While the misfires in clear thinking called cognitive biases often pop up in business, it was still really surprising to hear attorneys from the firm Fredrikson & Byron talk about them in relation to the problem of employee embezzlements.
An inability to really get the risk was one of Fredrikson partner Joe Dixon's explanations for why executives often don't buy insurance that covers embezzlement costs. The managers skip insurance coverage because they know the employees, so of course they are all trustworthy. There seems to be a greater risk of being hit by lightning.
"It's a persistent problem," he said of employee theft. "And people are always shocked when it happens."
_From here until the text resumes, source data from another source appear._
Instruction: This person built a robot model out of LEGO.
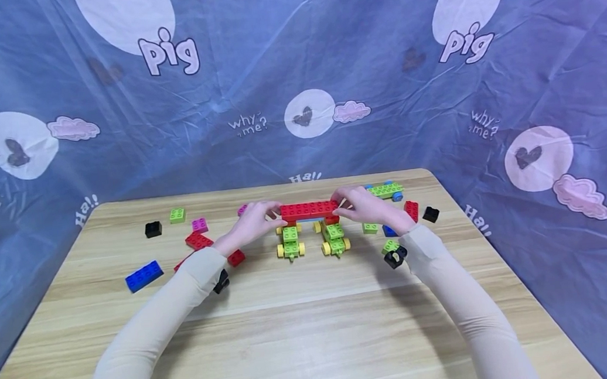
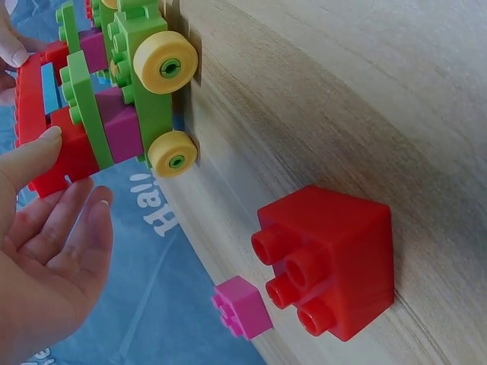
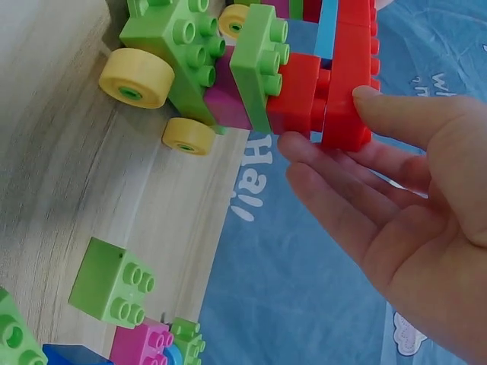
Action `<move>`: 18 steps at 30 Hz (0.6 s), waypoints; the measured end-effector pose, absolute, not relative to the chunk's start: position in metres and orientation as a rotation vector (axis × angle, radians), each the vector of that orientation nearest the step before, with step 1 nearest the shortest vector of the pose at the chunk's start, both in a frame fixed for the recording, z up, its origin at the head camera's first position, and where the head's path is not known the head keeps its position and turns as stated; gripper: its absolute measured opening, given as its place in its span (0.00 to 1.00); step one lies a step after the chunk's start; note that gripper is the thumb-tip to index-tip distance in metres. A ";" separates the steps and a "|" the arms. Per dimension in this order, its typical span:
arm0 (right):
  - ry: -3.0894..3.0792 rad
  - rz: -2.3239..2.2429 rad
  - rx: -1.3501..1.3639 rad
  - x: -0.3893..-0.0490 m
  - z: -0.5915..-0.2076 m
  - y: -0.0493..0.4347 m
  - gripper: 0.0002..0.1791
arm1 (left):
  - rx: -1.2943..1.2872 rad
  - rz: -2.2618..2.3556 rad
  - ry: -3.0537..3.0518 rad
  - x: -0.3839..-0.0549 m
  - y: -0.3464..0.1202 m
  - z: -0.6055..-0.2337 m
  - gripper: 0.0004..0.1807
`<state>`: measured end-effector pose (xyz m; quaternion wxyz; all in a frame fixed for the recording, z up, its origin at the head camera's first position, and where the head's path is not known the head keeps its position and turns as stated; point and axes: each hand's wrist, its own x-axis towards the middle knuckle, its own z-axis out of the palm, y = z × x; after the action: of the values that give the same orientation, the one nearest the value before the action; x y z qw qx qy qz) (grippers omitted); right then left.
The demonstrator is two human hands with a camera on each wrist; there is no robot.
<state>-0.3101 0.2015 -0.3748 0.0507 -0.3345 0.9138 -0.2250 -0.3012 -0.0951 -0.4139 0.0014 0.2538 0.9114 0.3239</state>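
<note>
A long red row of bricks bridges two small green toy cars with yellow wheels, the left car and the right car. My left hand pinches the row's left end, thumb on top and fingers underneath. The right end is pinched by my right hand. In the right wrist view, studs show in a narrow gap between the long red brick and the red brick below it. Purple and green bricks stack under that one. A thin blue piece lies beneath the row.
Left of the cars lie a blue brick, a black brick, a green brick and several red and pink ones. On the right are a green car base with blue wheels, a black brick and black pieces near the forearm.
</note>
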 end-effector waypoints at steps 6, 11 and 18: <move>2.745 -0.698 -0.999 -0.310 -0.370 0.203 0.15 | 0.809 1.016 2.864 -0.300 -0.095 -0.413 0.26; 2.733 -0.695 -0.995 -0.310 -0.369 0.205 0.15 | 0.837 1.012 2.860 -0.298 -0.094 -0.413 0.24; 2.751 -0.682 -0.999 -0.310 -0.370 0.205 0.15 | 0.842 1.006 2.864 -0.297 -0.094 -0.414 0.24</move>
<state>-0.3098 0.2051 -0.3701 0.0682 -0.3315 0.9133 -0.2264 -0.2970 -0.0938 -0.4143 -0.0041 0.2673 0.9092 0.3193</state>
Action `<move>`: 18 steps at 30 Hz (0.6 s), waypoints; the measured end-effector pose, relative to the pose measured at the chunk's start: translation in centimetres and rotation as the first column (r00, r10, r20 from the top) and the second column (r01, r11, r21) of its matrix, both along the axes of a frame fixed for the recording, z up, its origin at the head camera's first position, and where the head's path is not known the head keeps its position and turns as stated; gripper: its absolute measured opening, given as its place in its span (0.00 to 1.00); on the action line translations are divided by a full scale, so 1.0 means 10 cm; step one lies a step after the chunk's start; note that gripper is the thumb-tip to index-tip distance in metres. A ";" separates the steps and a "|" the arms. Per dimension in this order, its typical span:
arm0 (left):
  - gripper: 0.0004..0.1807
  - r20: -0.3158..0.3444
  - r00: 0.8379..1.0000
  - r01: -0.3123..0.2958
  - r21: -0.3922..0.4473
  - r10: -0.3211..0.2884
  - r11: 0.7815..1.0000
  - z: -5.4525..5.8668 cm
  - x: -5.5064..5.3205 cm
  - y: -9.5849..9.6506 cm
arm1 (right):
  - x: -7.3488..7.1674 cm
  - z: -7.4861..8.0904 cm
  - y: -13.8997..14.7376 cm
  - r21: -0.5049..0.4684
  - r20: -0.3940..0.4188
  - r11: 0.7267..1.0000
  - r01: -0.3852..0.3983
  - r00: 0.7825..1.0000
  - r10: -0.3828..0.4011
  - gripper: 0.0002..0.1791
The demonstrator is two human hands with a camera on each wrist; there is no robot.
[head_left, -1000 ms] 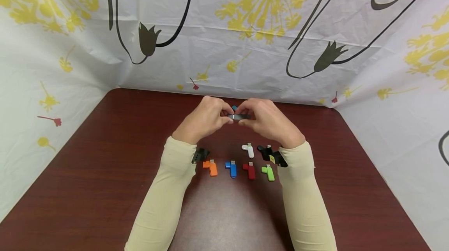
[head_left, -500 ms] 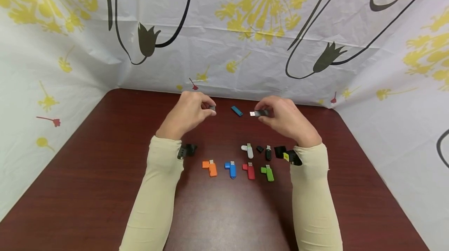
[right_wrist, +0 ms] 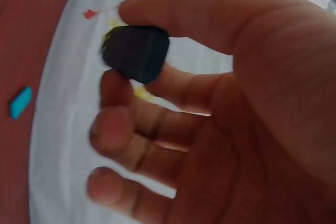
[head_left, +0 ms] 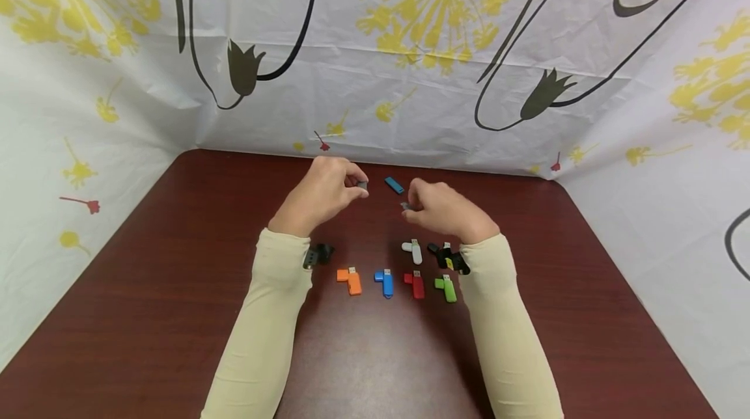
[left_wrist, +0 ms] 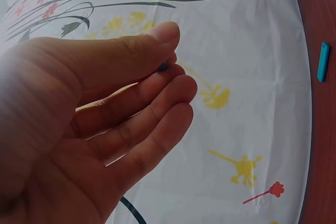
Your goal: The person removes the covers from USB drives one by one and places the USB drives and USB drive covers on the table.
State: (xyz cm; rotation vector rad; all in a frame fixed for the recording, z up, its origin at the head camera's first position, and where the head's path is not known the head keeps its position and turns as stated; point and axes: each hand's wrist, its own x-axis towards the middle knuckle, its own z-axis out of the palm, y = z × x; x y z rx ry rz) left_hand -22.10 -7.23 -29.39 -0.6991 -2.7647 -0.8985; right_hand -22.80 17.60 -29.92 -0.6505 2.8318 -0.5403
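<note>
My left hand point(head_left: 322, 194) pinches a small grey cap point(head_left: 362, 185) between thumb and forefinger; only a dark sliver of the cap point(left_wrist: 163, 67) shows in the left wrist view. Across from it, my right hand point(head_left: 451, 211) grips a grey USB flash drive point(head_left: 405, 206), mostly hidden by the fingers. The right wrist view shows the dark end of this flash drive point(right_wrist: 135, 53) between thumb and fingers. Both hands are raised over the far part of the table, a gap between them. Behind that gap lies a teal USB flash drive point(head_left: 394, 185), capped.
Nearer on the table point(head_left: 176, 289), uncapped flash drives lie in rows with caps beside them: orange point(head_left: 354, 283), blue point(head_left: 388, 284), red point(head_left: 418, 285) and green point(head_left: 450, 290) in front, white point(head_left: 416, 253) and black behind. A patterned white sheet point(head_left: 328, 94) surrounds the table's back and sides.
The hands were together on the grey flash drive, then drew apart, baring its metal plug as the cap came off. Since then the right hand has swung left and nearer, turning the drive.
</note>
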 end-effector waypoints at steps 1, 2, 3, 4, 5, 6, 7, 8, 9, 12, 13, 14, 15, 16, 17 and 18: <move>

In one way the managers are right about how much trust there is in their workplaces. The only kind of employee to ever pull off a long-running embezzlement scheme is somebody well known and completely trusted, Dixon said.
Dixon and his law partner Dulce Foster have both often cleaned up after embezzlement messes, so the firm decided recently to share some lessons with business owners and managers in a seminar, and earlier this week in a conversation at the firm's Minneapolis office.
A basic cognitive bias we all have to watch out for is ignoring information that doesn't seem to fit what we firmly believe about the world. That is what seems to be happening when managers overlook odd or even pretty suspicious behavior, quickly talking themselves into the conclusion that there must be an innocent explanation. And then they move on.
Foster likened it to noticing a troubling spot on your skin and convincing yourself that the spot is just a harmless new freckle, so no need to have it checked by a doctor.
The right approach for management is not to completely give up on trusting employees, Dixon said. Instead it's to trust and verify.